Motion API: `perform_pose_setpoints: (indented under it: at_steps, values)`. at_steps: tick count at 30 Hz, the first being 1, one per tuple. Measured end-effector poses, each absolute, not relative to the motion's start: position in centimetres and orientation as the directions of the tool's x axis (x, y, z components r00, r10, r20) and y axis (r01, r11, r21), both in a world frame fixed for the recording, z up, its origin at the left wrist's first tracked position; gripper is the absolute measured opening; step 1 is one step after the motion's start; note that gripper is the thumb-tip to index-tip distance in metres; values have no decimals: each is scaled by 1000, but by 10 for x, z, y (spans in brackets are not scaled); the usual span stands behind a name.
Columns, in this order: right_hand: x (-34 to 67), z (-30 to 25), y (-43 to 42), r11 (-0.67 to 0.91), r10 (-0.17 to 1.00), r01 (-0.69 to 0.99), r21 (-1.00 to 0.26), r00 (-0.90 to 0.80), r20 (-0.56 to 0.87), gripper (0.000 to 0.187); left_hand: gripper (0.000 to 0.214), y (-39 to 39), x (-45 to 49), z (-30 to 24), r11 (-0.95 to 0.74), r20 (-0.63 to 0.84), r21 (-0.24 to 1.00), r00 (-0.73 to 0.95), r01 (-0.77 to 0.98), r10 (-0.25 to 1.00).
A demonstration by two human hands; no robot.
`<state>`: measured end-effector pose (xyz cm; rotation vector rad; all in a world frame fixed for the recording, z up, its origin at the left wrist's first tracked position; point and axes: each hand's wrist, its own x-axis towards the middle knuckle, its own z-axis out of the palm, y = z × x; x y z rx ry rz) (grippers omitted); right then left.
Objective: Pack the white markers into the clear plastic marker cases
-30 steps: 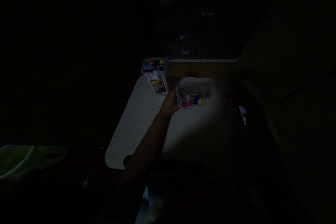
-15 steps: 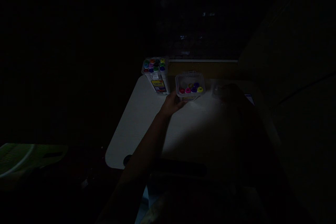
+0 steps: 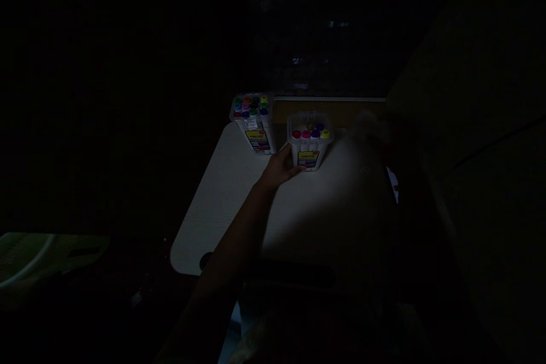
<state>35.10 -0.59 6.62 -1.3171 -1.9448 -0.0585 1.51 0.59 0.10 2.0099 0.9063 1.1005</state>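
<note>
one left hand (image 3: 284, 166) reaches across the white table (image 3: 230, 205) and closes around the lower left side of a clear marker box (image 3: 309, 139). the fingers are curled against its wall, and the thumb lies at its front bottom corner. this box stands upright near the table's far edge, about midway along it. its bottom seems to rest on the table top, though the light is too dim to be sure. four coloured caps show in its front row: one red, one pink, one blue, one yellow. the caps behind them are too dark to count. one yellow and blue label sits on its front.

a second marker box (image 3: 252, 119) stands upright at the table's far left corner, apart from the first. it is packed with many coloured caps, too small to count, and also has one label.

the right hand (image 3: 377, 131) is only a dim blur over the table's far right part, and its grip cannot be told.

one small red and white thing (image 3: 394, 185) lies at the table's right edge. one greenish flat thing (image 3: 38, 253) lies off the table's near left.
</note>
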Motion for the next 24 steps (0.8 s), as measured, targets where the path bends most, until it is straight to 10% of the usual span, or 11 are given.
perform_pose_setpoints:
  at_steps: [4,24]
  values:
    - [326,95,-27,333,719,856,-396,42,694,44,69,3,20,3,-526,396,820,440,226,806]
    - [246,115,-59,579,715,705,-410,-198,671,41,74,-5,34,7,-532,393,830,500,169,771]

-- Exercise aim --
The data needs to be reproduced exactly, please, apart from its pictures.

-- Result of this exercise --
Motion API: `perform_pose_setpoints: (indented under it: at_steps, values)`. at_steps: tick count at 30 Hz, the first being 1, one per tuple. Measured end-effector poses, each absolute, not relative to the motion's start: position in centimetres and orientation as the directions of the tool's x axis (x, y, z components r00, r10, r20) and y axis (r01, r11, r21), both in a world frame fixed for the recording, z up, its origin at the left wrist's first tracked position; gripper is the absolute measured opening; step 1 is one step after the motion's start; note that gripper is the thumb-tip to index-tip distance in metres; values have no decimals: each is scaled by 1000, but by 10 for x, z, y (spans in brackets are not scaled); the usual span stands behind a name.
Columns, in this order: right_hand: x (-34 to 67), z (-30 to 25), y (-43 to 42), r11 (-0.67 to 0.91), r10 (-0.17 to 1.00), r01 (-0.69 to 0.99), r21 (-1.00 to 0.26), r00 (-0.90 to 0.80), r20 (-0.56 to 0.87), gripper (0.000 to 0.187); left_hand: gripper (0.000 to 0.214), y (-39 to 39), x (-45 to 49), z (-30 to 24), r11 (-0.95 to 0.74), r20 (-0.63 to 0.84), r21 (-0.24 to 1.00), r00 (-0.73 to 0.95), r01 (-0.77 to 0.98), r10 (-0.25 to 1.00).
A demonstration by two human hands; no robot.
`<state>`: measured end-effector pose (xyz cm; rotation vector rad; all in a world frame fixed for the recording, z up, its origin at the left wrist's first tracked position; point and axes: each hand's wrist, its own x-axis towards the middle knuckle, its own z-axis out of the palm, y = z × x; x y z rx ry rz) (grippers omitted); right then left.
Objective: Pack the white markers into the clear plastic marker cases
-30 steps: 
-15 steps: 
+0 steps: 
<state>35.10 -0.59 6.62 -1.3171 -1.9448 -0.0585 1.51 0.59 0.10 2.0099 0.9063 1.1005</state>
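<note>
one left hand (image 3: 284, 166) reaches across the white table (image 3: 230, 205) and closes around the lower left side of a clear marker box (image 3: 309, 139). the fingers are curled against its wall, and the thumb lies at its front bottom corner. this box stands upright near the table's far edge, about midway along it. its bottom seems to rest on the table top, though the light is too dim to be sure. four coloured caps show in its front row: one red, one pink, one blue, one yellow. the caps behind them are too dark to count. one yellow and blue label sits on its front.

a second marker box (image 3: 252, 119) stands upright at the table's far left corner, apart from the first. it is packed with many coloured caps, too small to count, and also has one label.

the right hand (image 3: 377, 131) is only a dim blur over the table's far right part, and its grip cannot be told.

one small red and white thing (image 3: 394, 185) lies at the table's right edge. one greenish flat thing (image 3: 38, 253) lies off the table's near left.
</note>
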Motion for the next 24 steps (0.8 s), as measured, targets where the path bends most, until it is straight to 10% of the usual span, or 11 are given.
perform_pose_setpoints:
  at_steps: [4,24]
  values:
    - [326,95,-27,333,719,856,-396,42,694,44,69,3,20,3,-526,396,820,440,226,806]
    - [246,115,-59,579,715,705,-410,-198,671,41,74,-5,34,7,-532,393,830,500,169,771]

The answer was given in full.